D&D: Five Ways To Add Lore To Your Campaign Without Making Everyone Bored
Want to make giving players the lore and secret history of your world less of a chore and more of a cool story moment? Here are a few tips!
Every DM knows the terror of making a cool story reveal and looking up into the glazed-over expressions of players who have tuned out. That’s just the nature of the game. Sometimes people just aren’t interested in learning why all the elven kingdoms look the way they do. But sometimes you can help make giving the lore of your campaign a little more interesting!
Granted, every table is different. But these are some tried and true tips that can help you serve up those cool moments of story and lore colliding with the best possible foot forward.
Make It Useful
One of the most surefire ways to get players to pay attention to the lore of your campaign world, adventure, or whatever, is to make it useful, if not outright necessary to the game. This can be something as simple as needing to learn the true name of an ancient demon. Or as complex as unearthing the truth behind the dwarven ruins is that they’re all built around ancient spelljamming colony ships that crashed into the planet long ago, and if the players can find one still mostly intact, they can pursue the villain.
The trick here is to figure out what the thing you are excited to tell the players is. Then once you know that, try and figure out how to make it relevant. Often, having it be something that can help advance the story can be helpful, but that can also lead to frustration. It’s a delicate art.
Make It Personal
You can also make the lore reveal personally tied to one or more of the player characters in your campaign. This often needs a bit of flexibility with the lore of your world. You might have an ancient cultthat once had influence and you want the players to learn about it – now it’s just a question of knowing which of your players might be intrigued to learn their family was once opposed to the cult, or was a part of the cult.
This is where having a human DM really makes all the difference. Because you can figure out what the tie is. You just have to do the work of it. It’s hard! But absolutely worth it to tie a bbig secret about the campaign directly to one of the characters.
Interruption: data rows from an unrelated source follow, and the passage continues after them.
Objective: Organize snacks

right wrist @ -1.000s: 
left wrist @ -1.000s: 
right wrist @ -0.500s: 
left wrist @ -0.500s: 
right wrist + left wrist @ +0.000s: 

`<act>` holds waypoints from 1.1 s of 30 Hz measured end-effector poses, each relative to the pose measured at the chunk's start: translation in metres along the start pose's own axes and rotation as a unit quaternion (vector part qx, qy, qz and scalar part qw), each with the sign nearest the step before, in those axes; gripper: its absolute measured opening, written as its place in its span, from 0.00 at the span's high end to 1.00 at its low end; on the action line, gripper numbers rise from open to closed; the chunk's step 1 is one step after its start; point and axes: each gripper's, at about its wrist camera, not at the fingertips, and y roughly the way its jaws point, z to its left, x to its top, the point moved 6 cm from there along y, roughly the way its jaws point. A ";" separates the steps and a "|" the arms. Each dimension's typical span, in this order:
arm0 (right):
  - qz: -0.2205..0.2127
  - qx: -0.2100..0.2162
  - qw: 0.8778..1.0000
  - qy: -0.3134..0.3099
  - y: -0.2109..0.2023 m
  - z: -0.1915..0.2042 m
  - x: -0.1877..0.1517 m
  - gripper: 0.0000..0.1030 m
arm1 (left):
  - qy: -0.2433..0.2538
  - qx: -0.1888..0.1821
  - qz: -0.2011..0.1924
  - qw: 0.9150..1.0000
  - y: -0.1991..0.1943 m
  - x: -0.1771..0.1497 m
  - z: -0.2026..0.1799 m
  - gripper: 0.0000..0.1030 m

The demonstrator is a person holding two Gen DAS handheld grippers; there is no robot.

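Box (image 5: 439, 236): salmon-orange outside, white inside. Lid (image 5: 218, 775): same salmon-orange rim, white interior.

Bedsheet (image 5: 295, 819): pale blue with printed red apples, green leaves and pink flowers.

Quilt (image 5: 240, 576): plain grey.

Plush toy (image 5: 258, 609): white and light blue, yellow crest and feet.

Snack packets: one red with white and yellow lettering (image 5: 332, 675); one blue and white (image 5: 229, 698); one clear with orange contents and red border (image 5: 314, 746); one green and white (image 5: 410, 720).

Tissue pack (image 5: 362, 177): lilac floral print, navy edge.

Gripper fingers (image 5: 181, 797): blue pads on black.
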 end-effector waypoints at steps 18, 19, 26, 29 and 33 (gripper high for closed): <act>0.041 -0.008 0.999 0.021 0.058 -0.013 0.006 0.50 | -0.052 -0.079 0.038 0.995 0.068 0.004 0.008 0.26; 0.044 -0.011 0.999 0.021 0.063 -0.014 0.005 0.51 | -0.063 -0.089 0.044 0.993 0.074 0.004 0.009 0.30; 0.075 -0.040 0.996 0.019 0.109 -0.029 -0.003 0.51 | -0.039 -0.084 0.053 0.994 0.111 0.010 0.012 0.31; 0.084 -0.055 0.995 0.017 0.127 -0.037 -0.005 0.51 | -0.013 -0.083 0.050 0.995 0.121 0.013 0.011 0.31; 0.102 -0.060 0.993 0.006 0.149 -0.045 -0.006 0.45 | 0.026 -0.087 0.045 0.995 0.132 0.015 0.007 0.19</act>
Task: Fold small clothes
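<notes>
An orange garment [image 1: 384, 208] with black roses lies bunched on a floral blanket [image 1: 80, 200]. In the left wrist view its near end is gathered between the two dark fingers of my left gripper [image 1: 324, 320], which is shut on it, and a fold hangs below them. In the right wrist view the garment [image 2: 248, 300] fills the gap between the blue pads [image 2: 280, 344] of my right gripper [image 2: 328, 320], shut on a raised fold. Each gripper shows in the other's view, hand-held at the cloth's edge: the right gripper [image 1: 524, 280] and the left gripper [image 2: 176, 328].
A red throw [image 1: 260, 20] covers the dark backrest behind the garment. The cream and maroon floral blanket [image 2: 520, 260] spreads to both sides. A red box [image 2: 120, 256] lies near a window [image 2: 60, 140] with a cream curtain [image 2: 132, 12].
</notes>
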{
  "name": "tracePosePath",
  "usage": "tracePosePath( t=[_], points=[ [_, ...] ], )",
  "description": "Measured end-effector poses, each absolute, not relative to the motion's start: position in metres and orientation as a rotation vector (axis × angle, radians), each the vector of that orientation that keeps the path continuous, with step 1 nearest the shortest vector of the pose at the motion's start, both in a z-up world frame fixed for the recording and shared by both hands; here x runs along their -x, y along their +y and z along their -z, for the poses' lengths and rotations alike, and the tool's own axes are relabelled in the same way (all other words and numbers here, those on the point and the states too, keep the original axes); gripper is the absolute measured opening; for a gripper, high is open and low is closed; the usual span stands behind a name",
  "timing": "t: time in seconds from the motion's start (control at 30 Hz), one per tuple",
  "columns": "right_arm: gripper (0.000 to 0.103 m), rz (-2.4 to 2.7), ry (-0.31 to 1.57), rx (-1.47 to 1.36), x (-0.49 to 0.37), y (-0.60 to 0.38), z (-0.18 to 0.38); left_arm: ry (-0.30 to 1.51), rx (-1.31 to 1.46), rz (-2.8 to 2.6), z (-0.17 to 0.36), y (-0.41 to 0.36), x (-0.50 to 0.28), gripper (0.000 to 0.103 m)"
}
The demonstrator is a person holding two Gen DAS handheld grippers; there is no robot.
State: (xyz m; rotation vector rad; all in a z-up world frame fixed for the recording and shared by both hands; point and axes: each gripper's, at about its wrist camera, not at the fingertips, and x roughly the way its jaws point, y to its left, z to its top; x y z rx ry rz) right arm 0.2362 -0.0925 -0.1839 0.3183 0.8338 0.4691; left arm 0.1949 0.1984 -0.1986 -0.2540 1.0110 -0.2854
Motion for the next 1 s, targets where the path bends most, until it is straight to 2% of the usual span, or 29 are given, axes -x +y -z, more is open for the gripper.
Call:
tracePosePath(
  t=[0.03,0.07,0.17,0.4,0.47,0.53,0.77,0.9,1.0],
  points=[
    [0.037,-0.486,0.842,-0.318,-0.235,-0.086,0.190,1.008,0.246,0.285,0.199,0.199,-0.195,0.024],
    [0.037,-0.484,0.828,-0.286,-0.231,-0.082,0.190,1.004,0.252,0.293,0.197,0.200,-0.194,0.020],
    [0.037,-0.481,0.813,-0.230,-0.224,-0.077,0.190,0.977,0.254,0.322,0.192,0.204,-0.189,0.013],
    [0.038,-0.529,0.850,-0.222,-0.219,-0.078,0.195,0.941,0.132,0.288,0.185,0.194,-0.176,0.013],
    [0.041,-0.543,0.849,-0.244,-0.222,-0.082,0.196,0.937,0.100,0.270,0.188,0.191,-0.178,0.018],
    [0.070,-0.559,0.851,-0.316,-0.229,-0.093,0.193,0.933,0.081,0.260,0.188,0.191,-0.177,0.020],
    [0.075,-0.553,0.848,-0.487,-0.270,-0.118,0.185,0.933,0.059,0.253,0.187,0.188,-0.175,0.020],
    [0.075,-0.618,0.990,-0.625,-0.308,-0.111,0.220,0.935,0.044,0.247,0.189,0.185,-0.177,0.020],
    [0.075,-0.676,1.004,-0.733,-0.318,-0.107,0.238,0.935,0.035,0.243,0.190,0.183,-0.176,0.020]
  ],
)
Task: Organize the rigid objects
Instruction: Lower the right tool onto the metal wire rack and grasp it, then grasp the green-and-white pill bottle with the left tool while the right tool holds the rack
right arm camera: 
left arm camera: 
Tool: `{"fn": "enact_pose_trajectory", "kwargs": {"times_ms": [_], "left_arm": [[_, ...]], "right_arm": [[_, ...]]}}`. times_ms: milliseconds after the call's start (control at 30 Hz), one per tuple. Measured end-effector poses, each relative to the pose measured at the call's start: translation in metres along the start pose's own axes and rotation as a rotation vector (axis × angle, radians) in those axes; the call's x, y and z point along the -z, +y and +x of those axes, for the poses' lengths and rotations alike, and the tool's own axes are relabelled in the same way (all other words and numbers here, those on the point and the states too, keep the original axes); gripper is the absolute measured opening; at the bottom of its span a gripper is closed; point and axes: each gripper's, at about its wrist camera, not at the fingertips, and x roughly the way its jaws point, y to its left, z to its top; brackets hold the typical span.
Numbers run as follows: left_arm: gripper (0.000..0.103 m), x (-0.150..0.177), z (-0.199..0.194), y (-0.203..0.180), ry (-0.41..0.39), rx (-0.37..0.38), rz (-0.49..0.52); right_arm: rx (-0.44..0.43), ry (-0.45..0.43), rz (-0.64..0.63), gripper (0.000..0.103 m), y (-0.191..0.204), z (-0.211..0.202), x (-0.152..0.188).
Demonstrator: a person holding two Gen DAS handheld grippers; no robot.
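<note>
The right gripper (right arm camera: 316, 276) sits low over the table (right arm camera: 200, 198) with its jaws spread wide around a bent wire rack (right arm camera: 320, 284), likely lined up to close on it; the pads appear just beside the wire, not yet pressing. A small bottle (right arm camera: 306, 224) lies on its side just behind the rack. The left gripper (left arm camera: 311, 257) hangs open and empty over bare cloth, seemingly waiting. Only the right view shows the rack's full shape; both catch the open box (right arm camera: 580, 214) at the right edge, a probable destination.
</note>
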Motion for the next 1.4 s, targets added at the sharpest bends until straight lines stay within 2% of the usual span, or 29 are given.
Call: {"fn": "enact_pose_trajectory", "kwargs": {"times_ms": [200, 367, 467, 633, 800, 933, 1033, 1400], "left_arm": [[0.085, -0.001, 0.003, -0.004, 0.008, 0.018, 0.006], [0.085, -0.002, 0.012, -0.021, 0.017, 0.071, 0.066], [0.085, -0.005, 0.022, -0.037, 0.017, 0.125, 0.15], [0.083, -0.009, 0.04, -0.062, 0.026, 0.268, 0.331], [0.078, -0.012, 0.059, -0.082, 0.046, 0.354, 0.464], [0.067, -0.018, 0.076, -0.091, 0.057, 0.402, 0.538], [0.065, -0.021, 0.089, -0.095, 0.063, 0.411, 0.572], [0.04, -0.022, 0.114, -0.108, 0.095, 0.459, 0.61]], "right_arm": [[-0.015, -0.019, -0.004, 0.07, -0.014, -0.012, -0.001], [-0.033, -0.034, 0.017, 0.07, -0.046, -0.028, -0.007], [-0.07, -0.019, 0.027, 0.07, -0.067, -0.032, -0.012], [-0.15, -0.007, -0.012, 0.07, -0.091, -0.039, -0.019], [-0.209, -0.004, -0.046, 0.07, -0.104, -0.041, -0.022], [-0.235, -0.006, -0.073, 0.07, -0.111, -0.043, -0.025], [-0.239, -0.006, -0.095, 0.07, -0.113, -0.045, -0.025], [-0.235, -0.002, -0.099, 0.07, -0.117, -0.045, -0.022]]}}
It makes for a truly memorable moment.
Make It Something The Players Put Together
This kind of move requires some of the most finesse out of all of these. You have to have a subtle enough guiding hand to give players little nuggets, clues that hit at the truth you want them to understand. You also have to trust them enough to put it together without you being explicit about it.
But basically, if you can litter your world with enough clues that point to whatever reveal you want to make, like, “there’s no record of dwarves before the age of falling stars” or “dwarven magic has a strange extraplanar resonance to it” or whatever; and the players can put it together for themselves, that moment of discovery is pure magic. This is best for lore moments that are not super complicated, because the joy is in figuring out how the pieces fit together, not the complexity of the pieces themselves.
Make It Specific, And Bite-Sized
When it comes to having lore reveals that feel cool, a lot of times it comes down to the specificity of it. This is where you get to flex your creativity. Because often times you’ll find the cool stuff that feels unique to your world in the gritty details of the lore.
And here’s the thing, the more specific the better. Because ideally you don’t give just one big lore dump with everything in it. You just give a bite of lore, eough to see who is interested. And then, when they have followup questions, because you have more details than you provide in the initial reveal, you’re ready to answer them, and draw the player in deeper.
Make It Something You’re Excited About
And ultimately, the lore of your campaign world should be something that you’re excited to share. People will pick up on your energy, your enthusiasm. Just stay flexible with that excitement. Because you never know, the players might latch on to what you thought was a throwaway line about star eggs when you had this big dwarf reveal set up. But if you can point your enthusiasm towards other parts of your lore, you can keep the momentum and the excitement rolling.
How do you handle lore dumps in your campaigns?